== Exercise data ==
=-=-=-=-=
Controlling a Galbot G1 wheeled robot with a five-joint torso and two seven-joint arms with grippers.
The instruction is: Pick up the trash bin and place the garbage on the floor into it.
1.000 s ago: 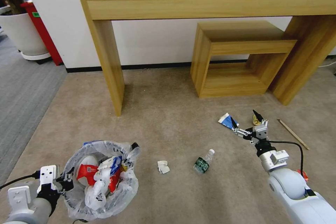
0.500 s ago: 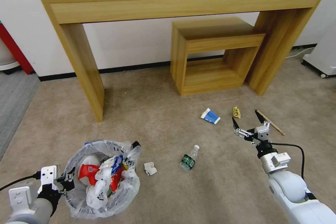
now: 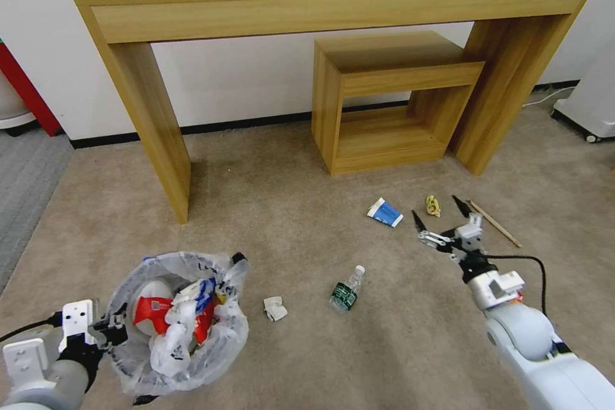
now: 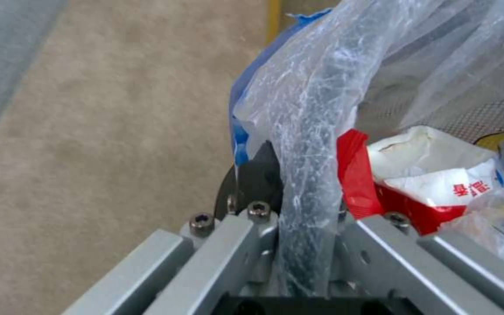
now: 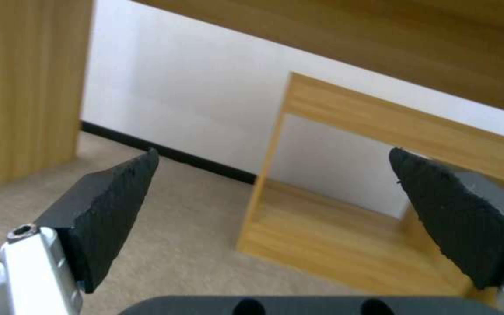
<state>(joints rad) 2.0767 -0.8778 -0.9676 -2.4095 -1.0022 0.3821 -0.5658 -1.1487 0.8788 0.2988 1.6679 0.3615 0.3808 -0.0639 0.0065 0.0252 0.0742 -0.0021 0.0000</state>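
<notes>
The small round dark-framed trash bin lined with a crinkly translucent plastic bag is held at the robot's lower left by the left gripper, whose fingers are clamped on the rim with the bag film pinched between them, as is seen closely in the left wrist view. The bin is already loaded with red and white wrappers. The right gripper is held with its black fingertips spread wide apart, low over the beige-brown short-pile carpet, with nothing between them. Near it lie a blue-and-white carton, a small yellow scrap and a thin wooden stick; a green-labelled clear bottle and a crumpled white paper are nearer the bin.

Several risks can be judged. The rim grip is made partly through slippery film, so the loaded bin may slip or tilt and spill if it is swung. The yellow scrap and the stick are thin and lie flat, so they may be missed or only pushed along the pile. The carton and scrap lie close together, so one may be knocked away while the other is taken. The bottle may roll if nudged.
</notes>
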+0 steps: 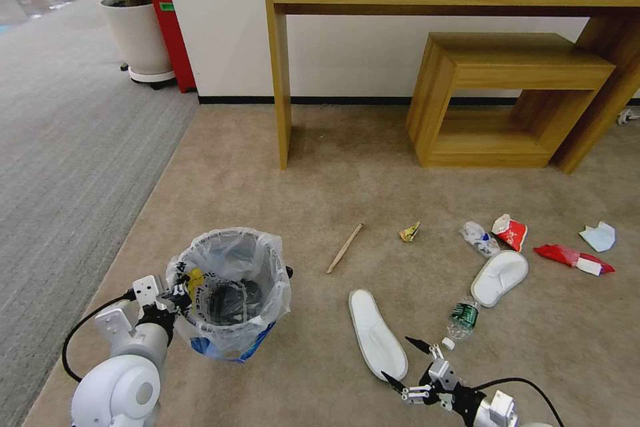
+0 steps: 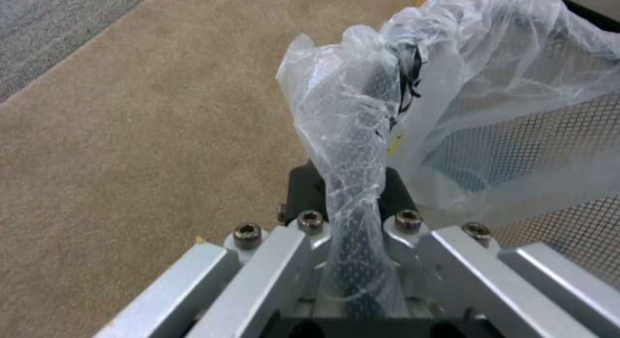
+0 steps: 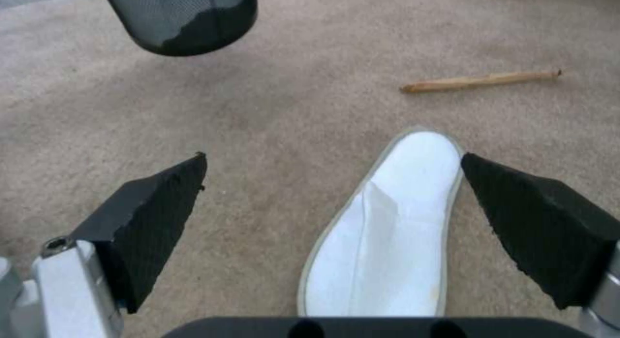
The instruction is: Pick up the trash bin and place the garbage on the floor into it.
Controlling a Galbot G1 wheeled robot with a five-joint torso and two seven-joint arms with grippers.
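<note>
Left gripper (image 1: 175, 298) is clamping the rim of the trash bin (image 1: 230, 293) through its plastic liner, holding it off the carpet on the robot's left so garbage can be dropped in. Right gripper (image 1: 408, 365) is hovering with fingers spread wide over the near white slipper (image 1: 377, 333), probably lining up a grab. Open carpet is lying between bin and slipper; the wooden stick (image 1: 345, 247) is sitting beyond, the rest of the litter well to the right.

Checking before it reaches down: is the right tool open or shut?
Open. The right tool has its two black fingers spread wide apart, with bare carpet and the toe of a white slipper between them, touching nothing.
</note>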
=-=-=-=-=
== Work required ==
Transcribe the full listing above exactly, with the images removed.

== Result of this task ==
Controlling a Galbot G1 wheeled robot with a five-joint torso and two seven-joint arms with grippers.
The instruction is: Pick up the trash bin and place the garbage on the floor into it.
1.000 s ago: 
0.500 s ago: 
now: 
now: 
now: 
<state>(joints rad) 2.0767 -0.8778 -0.9676 -2.4095 -1.0022 0.3821 -0.5658 -1.1487 0.8788 0.2988 1.6679 0.3615 0.3808 -0.0639 0.0065 0.0252 0.0742 -0.0021 0.0000</state>
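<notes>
The small round dark-framed trash bin lined with a crinkly translucent plastic bag is held at the robot's lower left by the left gripper, whose fingers are clamped on the rim with the bag film pinched between them, as is seen closely in the left wrist view. The bin is already loaded with red and white wrappers. The right gripper is held with its black fingertips spread wide apart, low over the beige-brown short-pile carpet, with nothing between them. Near it lie a blue-and-white carton, a small yellow scrap and a thin wooden stick; a green-labelled clear bottle and a crumpled white paper are nearer the bin.

Several risks can be judged. The rim grip is made partly through slippery film, so the loaded bin may slip or tilt and spill if it is swung. The yellow scrap and the stick are thin and lie flat, so they may be missed or only pushed along the pile. The carton and scrap lie close together, so one may be knocked away while the other is taken. The bottle may roll if nudged.
</notes>
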+0 steps: 
+0 steps: 
+0 steps: 
The instruction is: Pick up the trash bin and place the garbage on the floor into it.
Controlling a Galbot G1 wheeled robot with a five-joint torso and two seven-joint arms with grippers.
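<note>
Left gripper (image 1: 175, 298) is clamping the rim of the trash bin (image 1: 230, 293) through its plastic liner, holding it off the carpet on the robot's left so garbage can be dropped in. Right gripper (image 1: 408, 365) is hovering with fingers spread wide over the near white slipper (image 1: 377, 333), probably lining up a grab. Open carpet is lying between bin and slipper; the wooden stick (image 1: 345, 247) is sitting beyond, the rest of the litter well to the right.

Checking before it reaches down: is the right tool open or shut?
Open. The right tool has its two black fingers spread wide apart, with bare carpet and the toe of a white slipper between them, touching nothing.
</note>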

The reply to this exercise is complete.